Another simple example using two feature types ("tree level similarity" and "tree span similarity") is the following:

  treealign -a nl-en_125.xml -f treelevelsim:treespansim -n 10 -e 10 > aligned.xml
  treealigneval nl-en_125.xml aligned.xml

The classification model will look something like this:

  **BIAS** -8.23925781250000000000
  treespansim 3.54736995697021484375
  treelevelsim 3.76471185684204101562

Still, these features are not very informative and the scores will be still very low. Try now a combination of the three feature types mentioned above:

  treealign -a nl-en_125.xml -f treelevelsim:treespansim:catpos \
       -n 10 -e 10 > aligned.xml
  treealigneval nl-en_125.xml aligned.xml

This will give you much better results already (around 50% F-scores).

Now you can start to experiment with contextual features, for example, catpos features of parent and children nodes:

  treealign -a nl-en_125.xml \
     -f treelevelsim:treespansim:catpos:parent_catpos:children_catpos \
     -n 10 -e 10 > aligned.xml
  treealigneval nl-en_125.xml aligned.xml

And, surprise, this gives you another improvement (around 60% F-score).
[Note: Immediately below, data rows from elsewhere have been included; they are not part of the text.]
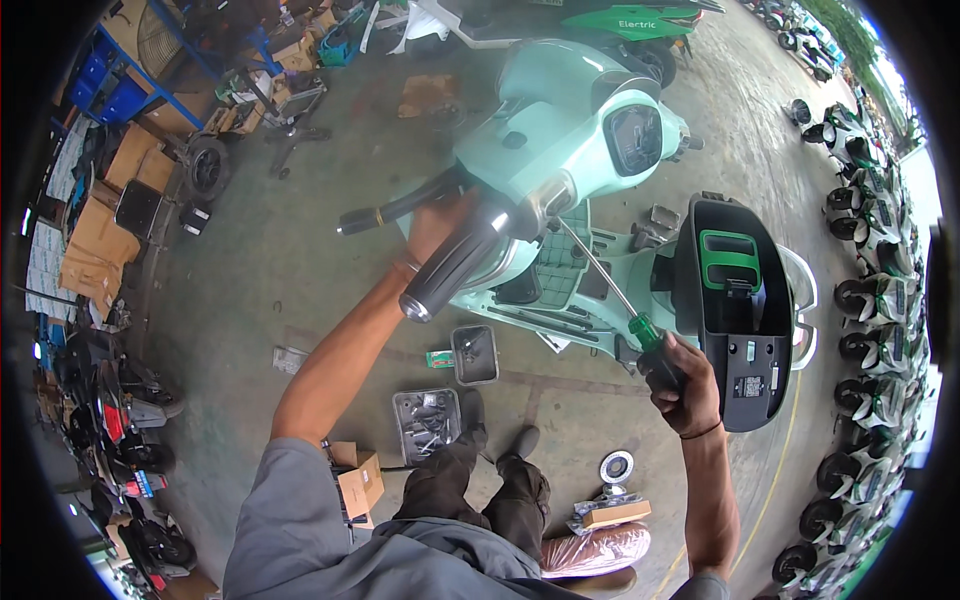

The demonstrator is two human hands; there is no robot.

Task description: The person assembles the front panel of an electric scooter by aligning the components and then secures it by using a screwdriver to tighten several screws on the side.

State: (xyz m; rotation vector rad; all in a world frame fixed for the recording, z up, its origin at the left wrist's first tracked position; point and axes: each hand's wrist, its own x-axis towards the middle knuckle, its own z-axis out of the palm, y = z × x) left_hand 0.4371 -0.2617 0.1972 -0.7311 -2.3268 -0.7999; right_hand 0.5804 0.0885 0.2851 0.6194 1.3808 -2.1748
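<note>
A mint-green scooter (560,135) stands before me, its handlebar turned toward my side. My right hand (688,388) is closed around the green-and-black handle of a screwdriver (605,275). The long shaft runs up and left, and its tip reaches the underside of the handlebar cover beside the black rubber grip (455,262). My left hand (440,225) reaches in between that grip and the black brake lever (405,203), against the front cover. Its fingers are hidden behind the handlebar parts.
An open black under-seat bucket (708,330) sits at the scooter's rear. On the floor near my feet are a metal tray of parts (425,425), a smaller tray (474,355) and a cardboard box (358,480). Rows of scooters (870,300) line the right side.
</note>
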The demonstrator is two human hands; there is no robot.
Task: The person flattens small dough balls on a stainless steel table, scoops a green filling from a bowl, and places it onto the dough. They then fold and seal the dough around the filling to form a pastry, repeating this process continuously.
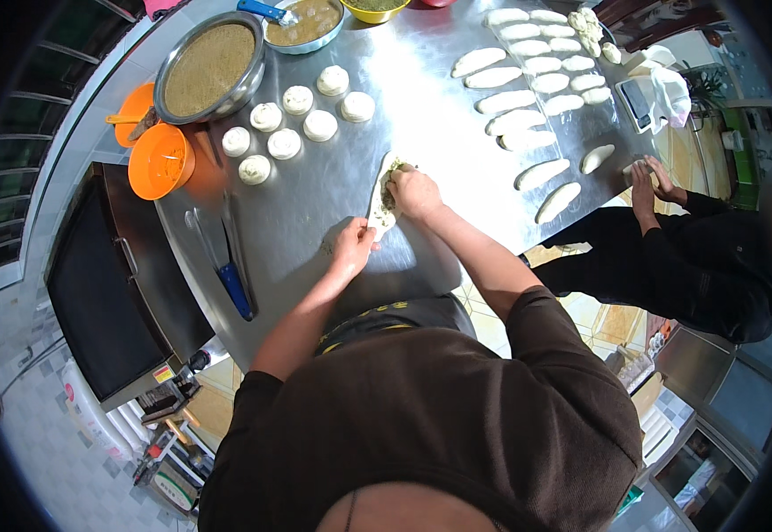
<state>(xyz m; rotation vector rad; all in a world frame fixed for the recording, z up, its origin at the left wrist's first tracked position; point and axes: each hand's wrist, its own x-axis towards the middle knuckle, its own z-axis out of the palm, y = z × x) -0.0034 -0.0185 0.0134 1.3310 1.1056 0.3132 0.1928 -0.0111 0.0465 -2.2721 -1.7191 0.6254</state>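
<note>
- The fingers (367, 234) of the left hand (348, 252) are closed in a pinch on the lower end of a dough strip (381, 229), at the centre of the frame.
- The right hand (416, 192) curls over the strip's right side, nearer its upper end, knuckles up and fingers bent against it; how tightly they close cannot be told.
- Dark green-brown filling (387, 206) lies along the strip, which is above the worktop (306, 208).
- Upper left, a wide metal bowl (169, 97) holds a broad, level brown mass (210, 71).
- Just right of it, a pale blue bowl (319, 43) contains brown paste, with a blue-handled tool (262, 10) resting in it.
- At the top edge, a yellow bowl (377, 16) carries a dark greenish filling.
- At the left, two orange containers (149, 183) stand close together; the nearer has small bits on its inner wall.
- Both elbows bend: the left forearm (301, 315) slants up and right, the right forearm (483, 253) up and left.
- Eight round dough pieces (285, 144) sit left of the hands.
</note>
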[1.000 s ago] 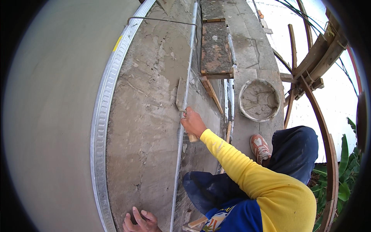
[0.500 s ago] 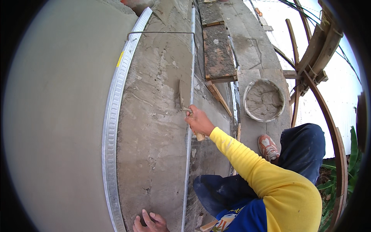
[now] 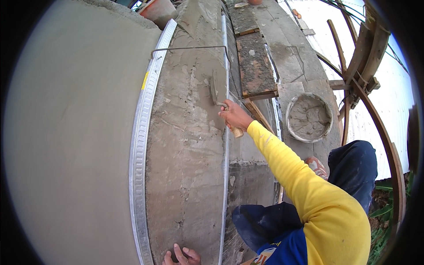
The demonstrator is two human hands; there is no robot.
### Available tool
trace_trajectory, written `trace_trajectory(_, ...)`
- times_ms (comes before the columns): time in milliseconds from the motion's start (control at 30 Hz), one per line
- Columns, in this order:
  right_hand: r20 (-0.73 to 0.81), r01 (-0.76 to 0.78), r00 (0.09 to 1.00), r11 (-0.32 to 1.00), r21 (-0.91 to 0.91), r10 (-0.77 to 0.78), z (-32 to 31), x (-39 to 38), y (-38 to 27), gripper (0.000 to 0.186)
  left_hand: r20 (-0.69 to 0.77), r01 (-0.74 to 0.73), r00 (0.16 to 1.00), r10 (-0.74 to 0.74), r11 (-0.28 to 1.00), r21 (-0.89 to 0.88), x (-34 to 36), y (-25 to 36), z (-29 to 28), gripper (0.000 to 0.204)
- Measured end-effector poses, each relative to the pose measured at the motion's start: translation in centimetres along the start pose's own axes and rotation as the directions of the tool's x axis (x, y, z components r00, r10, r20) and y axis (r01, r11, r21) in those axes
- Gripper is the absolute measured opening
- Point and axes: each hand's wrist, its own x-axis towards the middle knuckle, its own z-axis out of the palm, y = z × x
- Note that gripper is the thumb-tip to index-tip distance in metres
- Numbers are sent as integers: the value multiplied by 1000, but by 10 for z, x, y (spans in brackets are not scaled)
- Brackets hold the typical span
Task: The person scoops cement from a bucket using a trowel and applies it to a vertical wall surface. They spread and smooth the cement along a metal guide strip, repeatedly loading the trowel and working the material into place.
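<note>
The trowel has a slim grey blade, seen nearly edge-on from here, a bent metal neck and a pale wooden handle with its butt toward the lower right. The blade points away over the far part of the strip; I can't tell if they touch. The strip runs long, grey-brown, smoother around the blade, ragged and pale-flecked to its left.
</note>
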Motion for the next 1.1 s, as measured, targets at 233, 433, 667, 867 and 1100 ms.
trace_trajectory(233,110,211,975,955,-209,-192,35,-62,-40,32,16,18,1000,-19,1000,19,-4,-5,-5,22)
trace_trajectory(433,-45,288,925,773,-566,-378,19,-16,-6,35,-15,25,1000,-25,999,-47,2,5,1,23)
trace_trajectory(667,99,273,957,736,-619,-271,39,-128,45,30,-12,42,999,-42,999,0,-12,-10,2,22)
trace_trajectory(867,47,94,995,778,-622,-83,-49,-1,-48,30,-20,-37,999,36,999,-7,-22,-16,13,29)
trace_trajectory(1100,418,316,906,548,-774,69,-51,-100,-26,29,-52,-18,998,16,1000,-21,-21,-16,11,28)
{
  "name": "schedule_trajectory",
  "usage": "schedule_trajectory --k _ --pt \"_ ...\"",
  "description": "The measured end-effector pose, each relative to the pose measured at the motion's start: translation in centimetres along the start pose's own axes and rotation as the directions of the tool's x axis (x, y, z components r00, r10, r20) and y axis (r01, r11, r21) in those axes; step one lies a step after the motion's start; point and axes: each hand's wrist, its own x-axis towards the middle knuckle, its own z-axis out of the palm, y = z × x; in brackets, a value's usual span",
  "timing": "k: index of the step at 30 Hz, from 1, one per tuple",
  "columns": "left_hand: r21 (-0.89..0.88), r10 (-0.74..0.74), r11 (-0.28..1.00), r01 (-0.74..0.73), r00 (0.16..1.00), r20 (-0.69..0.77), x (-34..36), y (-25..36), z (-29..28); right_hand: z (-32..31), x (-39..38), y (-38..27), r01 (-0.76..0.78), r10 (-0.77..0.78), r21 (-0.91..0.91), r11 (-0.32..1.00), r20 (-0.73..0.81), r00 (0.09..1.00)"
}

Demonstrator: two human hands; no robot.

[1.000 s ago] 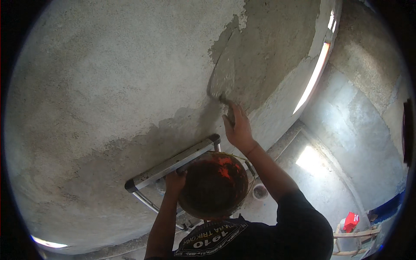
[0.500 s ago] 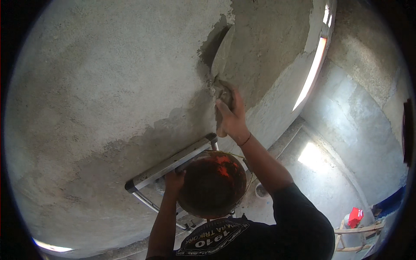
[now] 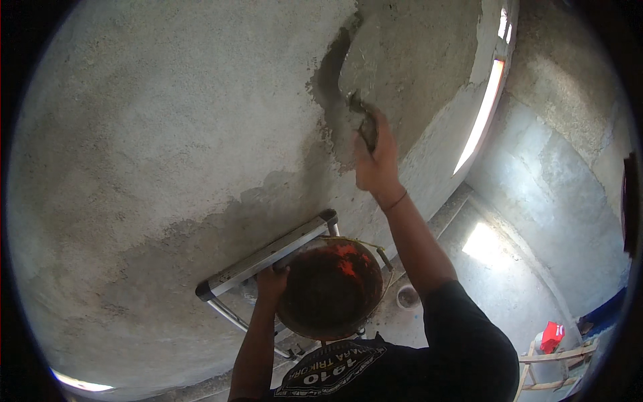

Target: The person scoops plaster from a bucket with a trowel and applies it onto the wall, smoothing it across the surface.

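Reaching outward, the right hand (image 3: pixel 378 162) grips a trowel (image 3: pixel 369 132); the left hand (image 3: pixel 270 281), lower, clasps a bucket (image 3: pixel 366 296).

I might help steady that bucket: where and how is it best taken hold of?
Probably by the right side of its rim, coming from the person's right, thumb inside and fingers outside. The round mouth of the bucket faces up toward the camera, leaving that edge exposed; the left hand holds the opposite side, where the ladder crowds the approach.
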Motion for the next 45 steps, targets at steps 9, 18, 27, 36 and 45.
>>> schedule_trajectory --k 9,18,27,36,45 --pt "0.048 -0.009 0.999 0.009 1.000 -0.005 0.2 0.1 -0.1 0.9 -3.6 1.6 0.049 -0.035 -0.089 0.995 0.143 0.989" --pt "0.039 0.040 0.998 -0.039 0.999 -0.021 0.7 -1.0 0.2 -1.2 -1.6 1.3 -0.246 0.229 0.109 0.963 0.148 0.962" --pt "0.090 0.040 0.995 -0.036 0.998 -0.038 -0.5 -1.8 0.7 -3.3 -6.7 -3.1 -0.156 0.064 0.151 0.976 0.485 0.872" --pt "0.144 0.059 0.988 -0.052 0.997 -0.042 1.0 -1.5 1.2 -10.1 -7.0 -7.4 -0.255 0.248 -0.204 0.945 0.956 0.156" --pt "0.000 -0.018 1.000 0.018 1.000 -0.013 0.5 -0.3 0.6 -9.1 -11.7 -4.3 0.359 0.282 -0.247 0.900 0.958 -0.049"
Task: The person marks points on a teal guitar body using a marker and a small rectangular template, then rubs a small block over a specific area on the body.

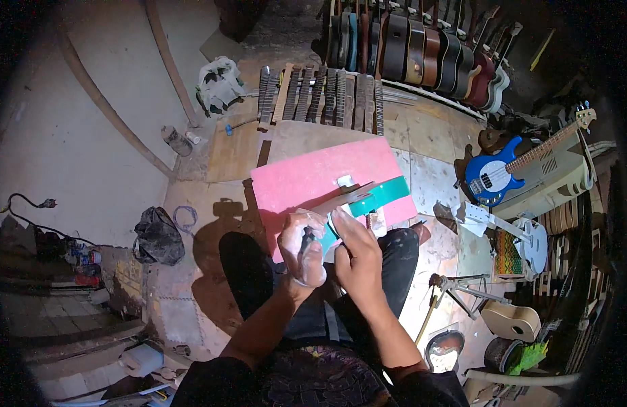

You can also get features from neighboring nodes using 'sister_' and 'neighborXY_' as prefix. With 'sister_' features will be extracted from ALL sister nodes, i.e. nodes that have the same parent. In case of real-valued features the average (arithmetic mean) of the feature values of these sister nodes will be used. For binary feature templates (for example 'catpos') all of them will be included. (This is exactly the same behaviour for 'children_').

The 'neighborXY_' prefix is more flexible. You can specify neighbors using X as the distance in the source language tree and Y as the distance in the target language. Negative values will be interpreted as left neighbors and positive values (don't use '+'!) for neighbors to the right. For terminal nodes: All surface words will be considered for retrieving neighbors. For nonterminals: only neighboring nodes with the same parent as the current node will be considered! Observe that the distances have to be less than 10 because the pattern only allows single digits! Here is an example for the use of neighbor feature:

  treealign -a nl-en_125.xml \
     -f catpos:neighbor-10_catpos:neighbor-11_catpos \
     -n 10 -e 10 > aligned.xml
  treealigneval nl-en_125.xml aligned.xml

This retrieves the 'catpos' feature from the current node pair, from the left source tree neighbor together with the current target node, and from the left source tree neighbor together with the right target node neighbor.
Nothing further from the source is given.